The International Monetary Fund has backed the second €130-billion financial bailout for Greece by pledging a contribution of €28 billion, but said that the programme to keep the debt-ridden nation funded until 2014 carried exceptionally high risks.
The IMF Managing Director, Ms Christine Lagarde, has called upon the Greek Government to fully implement the structural reforms and austerity measures agreed with the European Union and the IMF in return for the assistance.
Greece’s European partners have committed to providing adequate support, during and beyond the programme period, for as long as it takes for the country to regain market access, provided the policies that have been agreed are implemented in full, Ms Lagarde said.
Full and timely implementation of the planned adjustment — alongside broad-based public support and support from Greece’s European partners will be critical to success, she said in a statement after the IMF board of directors on Thursday approved its share of the rescue package.

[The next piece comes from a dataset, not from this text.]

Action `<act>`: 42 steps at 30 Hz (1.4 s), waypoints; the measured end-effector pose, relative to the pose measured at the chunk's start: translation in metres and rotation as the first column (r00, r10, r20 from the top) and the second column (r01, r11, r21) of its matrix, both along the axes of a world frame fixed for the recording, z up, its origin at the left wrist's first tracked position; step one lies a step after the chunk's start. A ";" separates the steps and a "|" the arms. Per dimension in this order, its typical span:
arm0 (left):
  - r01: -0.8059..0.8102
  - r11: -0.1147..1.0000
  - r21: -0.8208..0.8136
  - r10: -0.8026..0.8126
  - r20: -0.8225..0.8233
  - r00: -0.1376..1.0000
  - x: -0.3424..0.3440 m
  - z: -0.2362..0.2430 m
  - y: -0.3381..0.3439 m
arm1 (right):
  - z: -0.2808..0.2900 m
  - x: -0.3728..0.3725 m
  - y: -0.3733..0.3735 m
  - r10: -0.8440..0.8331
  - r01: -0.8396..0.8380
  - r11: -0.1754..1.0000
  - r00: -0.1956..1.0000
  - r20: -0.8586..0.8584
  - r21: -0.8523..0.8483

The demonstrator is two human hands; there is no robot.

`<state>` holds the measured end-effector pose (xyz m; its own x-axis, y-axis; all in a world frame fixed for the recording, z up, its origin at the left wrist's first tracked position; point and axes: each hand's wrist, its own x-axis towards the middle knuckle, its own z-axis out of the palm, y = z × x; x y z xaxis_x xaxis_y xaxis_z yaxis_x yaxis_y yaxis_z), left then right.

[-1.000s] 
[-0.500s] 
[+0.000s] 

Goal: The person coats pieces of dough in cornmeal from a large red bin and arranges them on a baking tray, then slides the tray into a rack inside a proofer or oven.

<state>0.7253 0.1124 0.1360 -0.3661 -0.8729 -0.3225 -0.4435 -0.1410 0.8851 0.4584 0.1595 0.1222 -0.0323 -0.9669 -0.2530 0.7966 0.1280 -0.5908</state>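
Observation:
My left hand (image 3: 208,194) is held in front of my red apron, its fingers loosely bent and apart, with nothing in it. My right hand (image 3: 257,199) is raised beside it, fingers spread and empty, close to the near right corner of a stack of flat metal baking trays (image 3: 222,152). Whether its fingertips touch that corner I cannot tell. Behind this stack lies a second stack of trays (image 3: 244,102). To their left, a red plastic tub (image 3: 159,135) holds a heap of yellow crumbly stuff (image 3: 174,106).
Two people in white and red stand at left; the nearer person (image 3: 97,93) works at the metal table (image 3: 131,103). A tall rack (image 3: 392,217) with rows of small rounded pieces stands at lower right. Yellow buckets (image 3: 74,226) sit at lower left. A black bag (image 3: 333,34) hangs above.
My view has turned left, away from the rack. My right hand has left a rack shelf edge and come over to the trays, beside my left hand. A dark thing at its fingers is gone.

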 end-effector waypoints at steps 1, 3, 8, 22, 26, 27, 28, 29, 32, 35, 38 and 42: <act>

“Risks to the programme remain exceptionally high, and there is no room for slippages” the IMF chief said.
The IMF officially announced its contribution a day after the euro zone nations formally approved the second bailout package and ordered the release of the first instalment of €39.4 billion.
Euro zone finance ministers said they were satisfied with the steps taken by the Greek Government so far to implement the agreed reforms and spending cuts.
The IMF’s contribution will come from the Extended Fund Facility, which is designed for countries undertaking reforms to address deep-rooted structural weakness, the fund said.
It will be disbursed in equal tranches over a four-year period. The first tranche of €1.65 billion will be released immediately.